(Source data)
----

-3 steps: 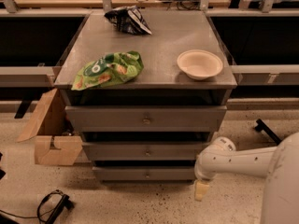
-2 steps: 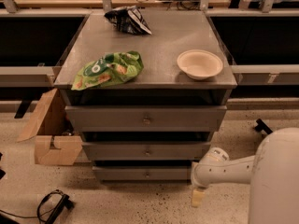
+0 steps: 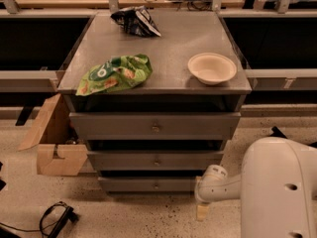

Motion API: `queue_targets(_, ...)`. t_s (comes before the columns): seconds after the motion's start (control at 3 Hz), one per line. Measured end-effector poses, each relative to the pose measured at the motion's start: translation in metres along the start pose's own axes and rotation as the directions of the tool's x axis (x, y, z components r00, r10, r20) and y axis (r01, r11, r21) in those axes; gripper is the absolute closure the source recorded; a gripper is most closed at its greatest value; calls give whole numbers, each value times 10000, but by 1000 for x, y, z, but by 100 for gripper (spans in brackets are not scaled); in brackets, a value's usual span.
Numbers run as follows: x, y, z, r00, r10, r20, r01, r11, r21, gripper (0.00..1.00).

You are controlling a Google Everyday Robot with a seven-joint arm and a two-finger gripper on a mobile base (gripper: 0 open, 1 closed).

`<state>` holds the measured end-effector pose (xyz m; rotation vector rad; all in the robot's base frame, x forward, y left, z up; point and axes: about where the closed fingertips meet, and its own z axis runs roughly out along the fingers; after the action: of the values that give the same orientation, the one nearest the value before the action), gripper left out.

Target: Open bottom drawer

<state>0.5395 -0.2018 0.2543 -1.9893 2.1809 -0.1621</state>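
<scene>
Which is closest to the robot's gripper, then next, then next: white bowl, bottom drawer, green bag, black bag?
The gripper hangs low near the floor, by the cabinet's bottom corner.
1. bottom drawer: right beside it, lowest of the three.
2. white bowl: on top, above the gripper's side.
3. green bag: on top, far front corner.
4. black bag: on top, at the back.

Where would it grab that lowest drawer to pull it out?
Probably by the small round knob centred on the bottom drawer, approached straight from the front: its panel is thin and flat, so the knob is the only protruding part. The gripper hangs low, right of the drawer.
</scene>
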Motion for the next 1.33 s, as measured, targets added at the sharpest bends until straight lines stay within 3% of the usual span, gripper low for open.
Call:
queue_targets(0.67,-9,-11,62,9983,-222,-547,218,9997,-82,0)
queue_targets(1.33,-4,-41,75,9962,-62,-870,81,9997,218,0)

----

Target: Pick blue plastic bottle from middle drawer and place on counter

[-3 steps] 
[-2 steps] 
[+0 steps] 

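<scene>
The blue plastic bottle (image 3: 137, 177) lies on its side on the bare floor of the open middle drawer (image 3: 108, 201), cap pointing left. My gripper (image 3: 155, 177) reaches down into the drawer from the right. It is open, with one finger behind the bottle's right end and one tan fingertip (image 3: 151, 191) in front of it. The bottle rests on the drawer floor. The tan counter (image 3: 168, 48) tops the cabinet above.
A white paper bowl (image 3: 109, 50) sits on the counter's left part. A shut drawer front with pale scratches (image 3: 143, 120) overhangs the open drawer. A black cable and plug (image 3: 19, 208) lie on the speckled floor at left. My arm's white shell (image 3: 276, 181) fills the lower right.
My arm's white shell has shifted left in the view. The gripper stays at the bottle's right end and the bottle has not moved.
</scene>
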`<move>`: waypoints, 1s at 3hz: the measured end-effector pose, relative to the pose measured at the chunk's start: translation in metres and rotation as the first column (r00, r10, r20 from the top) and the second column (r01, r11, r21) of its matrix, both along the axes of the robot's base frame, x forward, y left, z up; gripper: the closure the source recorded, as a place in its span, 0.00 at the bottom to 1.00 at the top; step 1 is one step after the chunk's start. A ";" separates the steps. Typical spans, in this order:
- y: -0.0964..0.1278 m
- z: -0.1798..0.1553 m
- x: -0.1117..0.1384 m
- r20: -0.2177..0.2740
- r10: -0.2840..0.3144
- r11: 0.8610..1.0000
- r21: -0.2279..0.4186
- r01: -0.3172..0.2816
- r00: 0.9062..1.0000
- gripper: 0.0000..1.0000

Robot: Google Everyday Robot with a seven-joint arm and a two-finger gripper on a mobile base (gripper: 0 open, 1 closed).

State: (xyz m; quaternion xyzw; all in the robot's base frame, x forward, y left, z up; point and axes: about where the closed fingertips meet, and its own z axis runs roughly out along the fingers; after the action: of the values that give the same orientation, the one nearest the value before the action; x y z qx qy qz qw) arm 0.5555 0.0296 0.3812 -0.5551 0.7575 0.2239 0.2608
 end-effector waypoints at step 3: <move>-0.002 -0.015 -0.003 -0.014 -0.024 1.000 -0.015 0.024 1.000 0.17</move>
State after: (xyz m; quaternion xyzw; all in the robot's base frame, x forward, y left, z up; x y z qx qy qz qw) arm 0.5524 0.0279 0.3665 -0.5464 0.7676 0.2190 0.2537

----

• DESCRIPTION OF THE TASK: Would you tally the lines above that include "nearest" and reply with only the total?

• SOLUTION FOR THIS PROBLEM: 2